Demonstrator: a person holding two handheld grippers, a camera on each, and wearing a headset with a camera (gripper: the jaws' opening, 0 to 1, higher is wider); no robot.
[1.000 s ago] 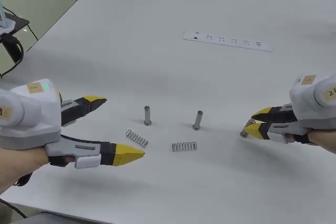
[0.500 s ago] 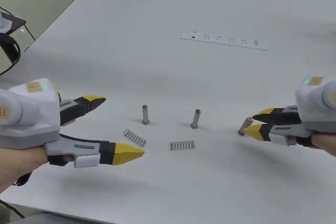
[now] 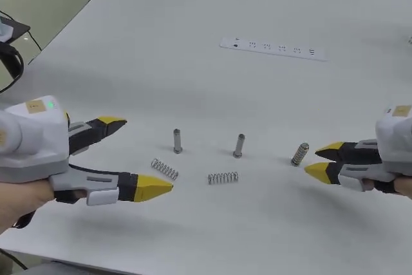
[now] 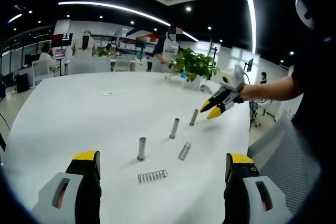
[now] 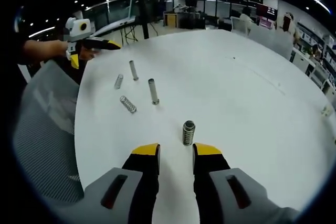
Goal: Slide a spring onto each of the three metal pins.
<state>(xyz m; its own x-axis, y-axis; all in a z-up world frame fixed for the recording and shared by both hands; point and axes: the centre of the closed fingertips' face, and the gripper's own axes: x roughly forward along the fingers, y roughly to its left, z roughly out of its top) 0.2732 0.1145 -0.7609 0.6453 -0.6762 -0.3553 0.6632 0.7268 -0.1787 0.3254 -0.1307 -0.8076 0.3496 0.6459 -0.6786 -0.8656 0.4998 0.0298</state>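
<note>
The right gripper (image 3: pixel 313 161) sits just beside the sprung pin (image 3: pixel 300 154), its yellow-tipped jaws slightly apart and holding nothing. That pin stands upright on the matte white table (image 3: pixel 193 62), its shaft wrapped in a tight steel coil, on the right-gripper side of the middle pin (image 3: pixel 239 145). Across from it stands the bare pin (image 3: pixel 177 140), smooth, grey and cylindrical. The near spring (image 3: pixel 223 177) lies flat just before the middle pin. The far spring (image 3: pixel 165 169) lies towards the left gripper (image 3: pixel 145 154), whose jaws gape wide and empty.
</note>
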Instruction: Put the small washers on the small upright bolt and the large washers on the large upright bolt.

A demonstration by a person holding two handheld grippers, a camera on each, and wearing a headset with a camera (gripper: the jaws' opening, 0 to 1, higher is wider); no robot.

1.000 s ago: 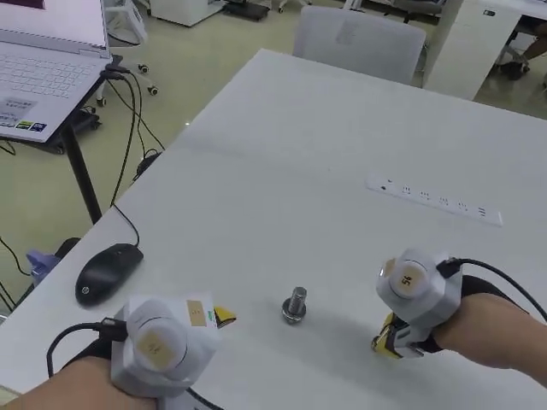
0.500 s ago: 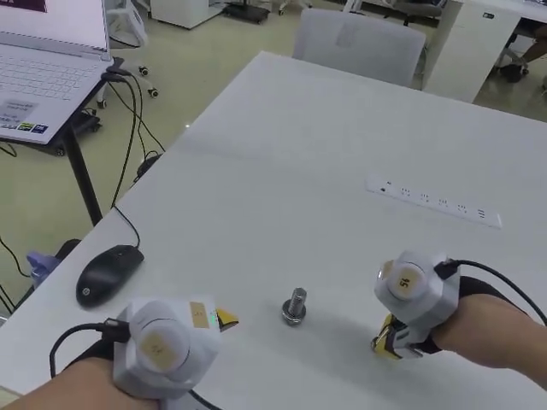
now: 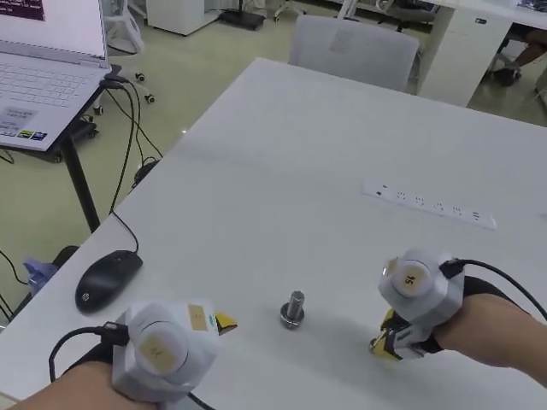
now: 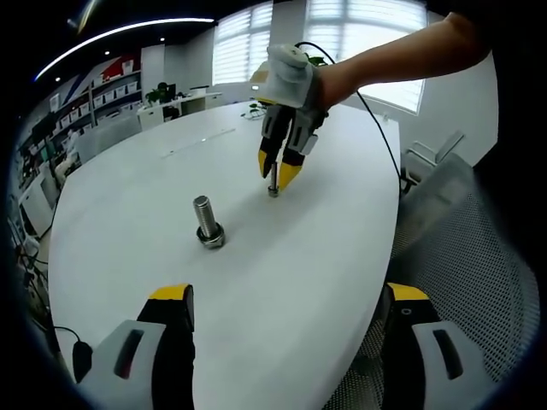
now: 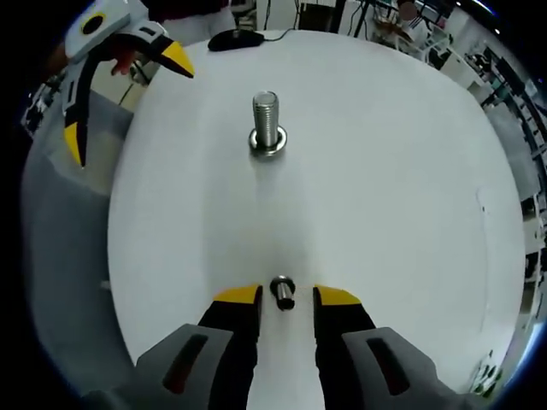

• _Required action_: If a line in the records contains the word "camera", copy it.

• _Result of this task_:
Demonstrator: a person holding two handheld grippers, a camera on each, and wearing a headset with a camera (gripper: the jaws' opening, 0 to 1, higher is wider); no robot.
A demonstration by a person holding two handheld grippers, a camera on each, and wearing a headset with a camera (gripper: the jaws' opening, 0 to 1, higher is wider); no robot.

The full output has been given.